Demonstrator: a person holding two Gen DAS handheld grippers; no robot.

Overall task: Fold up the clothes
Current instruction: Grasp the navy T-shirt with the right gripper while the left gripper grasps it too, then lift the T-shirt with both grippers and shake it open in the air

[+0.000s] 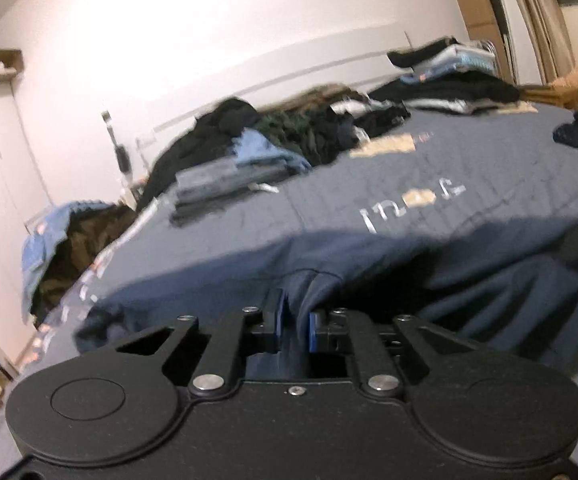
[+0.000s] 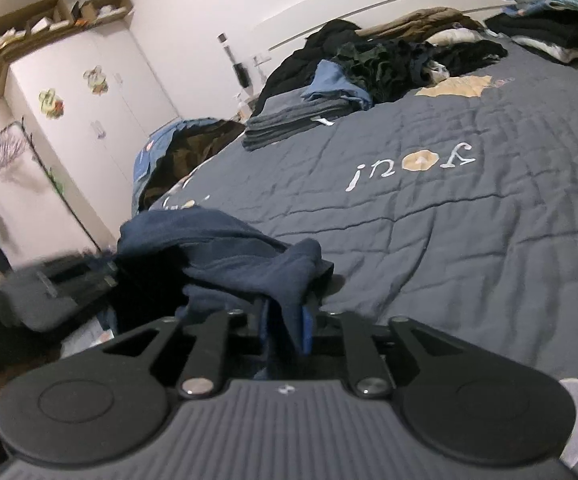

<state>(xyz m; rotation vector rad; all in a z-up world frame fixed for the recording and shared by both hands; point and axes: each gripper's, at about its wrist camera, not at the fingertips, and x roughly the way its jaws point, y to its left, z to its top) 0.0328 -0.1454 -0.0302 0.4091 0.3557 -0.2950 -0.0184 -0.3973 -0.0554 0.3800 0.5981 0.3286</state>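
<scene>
1. I had the navy garment (image 1: 389,264) draped over the near edge of the bed (image 2: 469,208), below the quilt's "you" lettering (image 2: 409,166).
2. My left gripper (image 1: 295,322) was clamped on a fold of that garment, cloth pinched between its blue pads.
3. My right gripper (image 2: 289,324) had cloth bunched between its jaws; I could not tell whether the pads were pressing it or had let go.
4. I judged this the start of a fold: both corners taken, garment not yet flat.
5. Next called for spreading it flat toward the lettering, clear of the folded stack (image 2: 289,126) beyond.
</scene>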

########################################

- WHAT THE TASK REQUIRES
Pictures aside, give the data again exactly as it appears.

- ANSWER BOX
Demonstrator: a person holding two Gen DAS handheld grippers; no robot.

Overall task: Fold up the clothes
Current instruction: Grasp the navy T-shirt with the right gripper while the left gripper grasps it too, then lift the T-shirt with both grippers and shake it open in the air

[+0.000s] 
[+0.000s] 

<state>(xyz m; rotation vector rad; all in a z-up world frame fixed for the recording and shared by both hands; point and axes: each gripper's, at about its wrist camera, not at the fingertips, and x roughly the way its jaws point, y to its left, z to its top) 0.0328 -0.1454 -0.0302 0.4091 0.3557 -0.2950 -0.0184 -0.3973 -0.0554 0.3800 0.5981 0.3286</state>
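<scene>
1. I had the navy garment (image 1: 389,264) draped over the near edge of the bed (image 2: 469,208), below the quilt's "you" lettering (image 2: 409,166).
2. My left gripper (image 1: 295,322) was clamped on a fold of that garment, cloth pinched between its blue pads.
3. My right gripper (image 2: 289,324) had cloth bunched between its jaws; I could not tell whether the pads were pressing it or had let go.
4. I judged this the start of a fold: both corners taken, garment not yet flat.
5. Next called for spreading it flat toward the lettering, clear of the folded stack (image 2: 289,126) beyond.
</scene>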

The exercise has been completed.